Identifying what expenses can and should be readjusted or cut is something couples and families must discuss, they point out.

Tiya Cunningham-Sumter is a life and relationship coach and regularly contributes to blackandmarriedwithkids.com, an online marriage and family support site offering suggestions and solution, oriented advice.

“Planning ahead with schedules and bills will ultimately avoid stress in those areas altogether. We, along with our spouse can budget and put a plan into place that will allow us more time in the areas we have previously neglected,” wrote Ms. Cunningham-Sumter in her March 2012 article, “Stress Less, Love More”.

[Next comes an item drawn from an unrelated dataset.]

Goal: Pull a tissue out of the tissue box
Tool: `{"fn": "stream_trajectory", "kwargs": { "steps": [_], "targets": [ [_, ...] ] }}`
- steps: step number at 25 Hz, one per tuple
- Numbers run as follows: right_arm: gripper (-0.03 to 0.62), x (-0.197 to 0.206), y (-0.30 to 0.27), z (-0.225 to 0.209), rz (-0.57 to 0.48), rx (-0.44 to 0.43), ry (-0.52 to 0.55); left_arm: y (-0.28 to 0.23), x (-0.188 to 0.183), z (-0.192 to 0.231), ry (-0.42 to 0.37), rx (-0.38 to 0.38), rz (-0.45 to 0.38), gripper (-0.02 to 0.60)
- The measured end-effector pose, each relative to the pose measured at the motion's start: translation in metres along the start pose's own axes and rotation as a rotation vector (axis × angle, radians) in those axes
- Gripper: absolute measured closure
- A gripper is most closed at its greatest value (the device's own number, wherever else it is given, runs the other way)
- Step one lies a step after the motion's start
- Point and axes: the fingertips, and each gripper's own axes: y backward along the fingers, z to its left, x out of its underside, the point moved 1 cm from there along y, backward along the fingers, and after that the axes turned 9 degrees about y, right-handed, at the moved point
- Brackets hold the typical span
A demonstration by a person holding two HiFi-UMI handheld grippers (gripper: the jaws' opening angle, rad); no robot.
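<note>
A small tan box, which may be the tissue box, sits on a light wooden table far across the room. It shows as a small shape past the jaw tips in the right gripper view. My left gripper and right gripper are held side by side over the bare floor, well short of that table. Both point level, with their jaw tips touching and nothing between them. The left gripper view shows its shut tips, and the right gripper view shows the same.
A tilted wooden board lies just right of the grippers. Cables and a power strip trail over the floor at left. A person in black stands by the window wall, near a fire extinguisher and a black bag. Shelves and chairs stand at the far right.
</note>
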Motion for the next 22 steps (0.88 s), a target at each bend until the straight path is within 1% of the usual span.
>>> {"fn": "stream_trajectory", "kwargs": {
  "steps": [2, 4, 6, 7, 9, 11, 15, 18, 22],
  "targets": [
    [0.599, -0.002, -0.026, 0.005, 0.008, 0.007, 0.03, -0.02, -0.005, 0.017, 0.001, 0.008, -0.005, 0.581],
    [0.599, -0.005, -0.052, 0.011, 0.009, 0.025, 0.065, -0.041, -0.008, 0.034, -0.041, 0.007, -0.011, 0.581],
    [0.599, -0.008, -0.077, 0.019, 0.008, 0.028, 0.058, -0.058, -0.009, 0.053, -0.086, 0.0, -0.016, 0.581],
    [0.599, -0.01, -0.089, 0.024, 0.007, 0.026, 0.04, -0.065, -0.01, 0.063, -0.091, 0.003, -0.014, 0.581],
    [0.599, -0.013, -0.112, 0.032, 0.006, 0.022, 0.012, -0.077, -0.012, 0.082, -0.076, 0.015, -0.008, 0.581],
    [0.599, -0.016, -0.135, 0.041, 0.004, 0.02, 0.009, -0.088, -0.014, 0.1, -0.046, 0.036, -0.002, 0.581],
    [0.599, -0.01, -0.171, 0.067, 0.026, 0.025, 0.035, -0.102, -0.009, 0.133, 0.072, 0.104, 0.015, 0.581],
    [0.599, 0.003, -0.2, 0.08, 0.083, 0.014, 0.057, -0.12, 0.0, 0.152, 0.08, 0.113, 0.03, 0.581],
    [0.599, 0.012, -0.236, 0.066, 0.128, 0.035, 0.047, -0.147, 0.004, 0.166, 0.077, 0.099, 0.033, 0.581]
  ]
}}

Dr. Alonzo Peters is founder of mochamoney.com, a personal finance and money management website that provides tips on helping Blacks reach financial independence. It is not how much you make, but how much you save that matters, Dr. Peters wrote. Anyone can build wealth regardless of the size of their salary, he added.  The median wealth for Blacks in the U.S. is $4,995 versus $110,729 for Whites according to 2010 Census figures. The widening disparities are blamed on the severe economic downturn. Yet, even with these grim figures, the capacity to save even a little something is attainable.

If a single parent saves $50 per month, at the end of one year, he or she has accumulated $600 and after five years, $3,000. With a budget, individuals and families can track where their money goes and with discipline, can take necessary measures to save or invest.

In his 1965 book, “Message To The Blackman In America,” the Honorable Elijah Muhammad laid out a practical financial blueprint that is just as relevant then as it is today.  “The first step the so-called Negro wage-earners should take is to spend only when necessary and according to their income. They should save as much of their salaries as possible – weekly, biweekly or monthly. We as wage earners should always plan to save something from whatever we are paid. Do not become extravagant spenders like the rich, who own the country and everything in it. It is sheer ignorance for us to try to compete in luxury with the owners,” Mr. Muhammad writes.

Despite hardships, spending time together as a family is a must. “We always encourage couples to have date night,” said Mrs. Ma’at. “We tell people all the time whether it’s weekly, monthly, you have to have date night but maybe you need to think about the date night looking differently, because we can’t always go out, spend money and have dinner and wine and dine,” she said.  Families must be creative in cutting back, said Mrs. Ma’at. “We’ve got to sit on the floor. Maybe we’re going to have PB and J, I don’t know what you’re going to have but we gonna do what we gotta do! Have some spaghetti and we’re going to sit on the floor and put a little picnic blanket out and we’re going to have date night in the house with a dollar movie maybe from the Red Box instead of going to the movies that these days can cost you 50 bucks,” said Mrs. Ma’at.